Iron deficiency markers in patients undergoing iron replacement therapy: a 9-year retrospective real-world evidence study using healthcare databases
The diagnosis and treatment of iron deficiency is a primary public health goal. This study aimed to make an inventory of the use of biomarkers to assess the iron supply in patients given iron replacement therapy. A retrospective longitudinal real-world study of a cohort of patients receiving iron replacement therapy was conducted using data from healthcare coverage databases between January 2006 and December 2015 in France. The frequency of oral or intravenous iron treatment episodes preceded and/or followed by a biological assessment of iron deficiency was described.
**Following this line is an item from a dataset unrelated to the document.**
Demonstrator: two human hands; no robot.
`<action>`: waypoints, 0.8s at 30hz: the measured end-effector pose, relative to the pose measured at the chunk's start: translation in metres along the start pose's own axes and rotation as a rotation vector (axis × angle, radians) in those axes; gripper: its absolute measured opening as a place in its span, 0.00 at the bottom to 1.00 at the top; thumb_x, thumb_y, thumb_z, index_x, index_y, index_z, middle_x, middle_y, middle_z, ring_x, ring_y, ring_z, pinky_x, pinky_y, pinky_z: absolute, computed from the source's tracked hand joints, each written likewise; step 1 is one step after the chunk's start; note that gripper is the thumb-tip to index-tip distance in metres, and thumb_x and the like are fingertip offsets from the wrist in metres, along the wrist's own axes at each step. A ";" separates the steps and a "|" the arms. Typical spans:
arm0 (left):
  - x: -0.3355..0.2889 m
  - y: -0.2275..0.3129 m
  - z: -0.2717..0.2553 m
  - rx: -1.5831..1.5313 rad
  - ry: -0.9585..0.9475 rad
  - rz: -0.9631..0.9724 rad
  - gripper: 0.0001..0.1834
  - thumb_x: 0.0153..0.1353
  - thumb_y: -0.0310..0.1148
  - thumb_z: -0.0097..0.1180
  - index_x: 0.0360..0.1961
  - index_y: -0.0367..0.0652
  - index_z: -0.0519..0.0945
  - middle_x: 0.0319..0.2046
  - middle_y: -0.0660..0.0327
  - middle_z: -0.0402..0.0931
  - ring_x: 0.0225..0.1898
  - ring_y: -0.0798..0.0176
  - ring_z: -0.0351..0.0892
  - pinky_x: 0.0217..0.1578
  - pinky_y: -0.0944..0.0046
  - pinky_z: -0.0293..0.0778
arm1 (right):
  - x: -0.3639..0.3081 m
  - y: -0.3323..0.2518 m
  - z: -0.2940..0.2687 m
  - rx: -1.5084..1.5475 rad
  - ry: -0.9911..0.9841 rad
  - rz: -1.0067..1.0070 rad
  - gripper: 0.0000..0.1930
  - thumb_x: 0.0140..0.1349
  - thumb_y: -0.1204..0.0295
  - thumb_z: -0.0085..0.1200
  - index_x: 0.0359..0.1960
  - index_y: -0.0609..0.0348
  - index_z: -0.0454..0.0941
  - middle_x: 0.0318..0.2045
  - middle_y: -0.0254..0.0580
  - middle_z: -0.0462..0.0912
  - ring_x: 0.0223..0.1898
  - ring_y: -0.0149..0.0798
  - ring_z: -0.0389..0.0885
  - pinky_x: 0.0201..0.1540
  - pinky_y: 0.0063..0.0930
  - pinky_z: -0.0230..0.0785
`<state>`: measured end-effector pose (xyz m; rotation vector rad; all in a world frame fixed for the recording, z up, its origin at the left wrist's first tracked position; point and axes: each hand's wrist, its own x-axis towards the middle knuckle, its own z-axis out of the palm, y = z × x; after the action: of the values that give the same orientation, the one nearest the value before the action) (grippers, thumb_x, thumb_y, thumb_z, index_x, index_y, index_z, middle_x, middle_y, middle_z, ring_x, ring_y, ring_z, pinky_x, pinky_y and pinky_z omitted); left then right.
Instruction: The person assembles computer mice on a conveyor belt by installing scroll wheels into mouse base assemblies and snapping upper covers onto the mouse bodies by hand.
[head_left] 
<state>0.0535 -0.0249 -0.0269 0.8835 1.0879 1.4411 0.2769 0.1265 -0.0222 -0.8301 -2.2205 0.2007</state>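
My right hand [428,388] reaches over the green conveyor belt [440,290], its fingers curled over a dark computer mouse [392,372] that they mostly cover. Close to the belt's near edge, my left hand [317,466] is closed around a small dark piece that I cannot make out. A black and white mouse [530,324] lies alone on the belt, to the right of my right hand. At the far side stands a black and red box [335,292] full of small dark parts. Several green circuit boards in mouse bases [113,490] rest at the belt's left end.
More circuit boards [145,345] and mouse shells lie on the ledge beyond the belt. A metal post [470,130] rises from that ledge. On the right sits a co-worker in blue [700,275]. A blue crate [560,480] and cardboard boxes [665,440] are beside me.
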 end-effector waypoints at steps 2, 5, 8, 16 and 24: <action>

We then differentiate patients with or without chronic inflammatory diseases, which could impact the prescription. The evolution between 2006 and 2015 was also studied. The 96,724 patients received an average of 4.9 administrations of iron per patient, corresponding to 1.7 treatment episodes. In one-third of treatment episodes (34.6%), patients had a pre-treatment biological assessment, 15.5% a post-treatment assessment, and 7.3% both. The post-treatment measure of iron supply markers (i.e., Ferritin and transferrin saturation) was more frequent in patients suffering from chronic inflammatory diseases than in those without underlying chronic condition (22.6% to 41.0% vs. 3.1%; p < 0.0001). Serum ferritin was measured 30 times more than transferrin saturation measurements. The use of both tests increased steadily during the study period, although remaining low. Despite the recommendations, biological assessments of iron status are seldom prescribed and/or performed in the context of a pre- or post-treatment assessment, although more frequently realized in patients with chronic inflammatory diseases.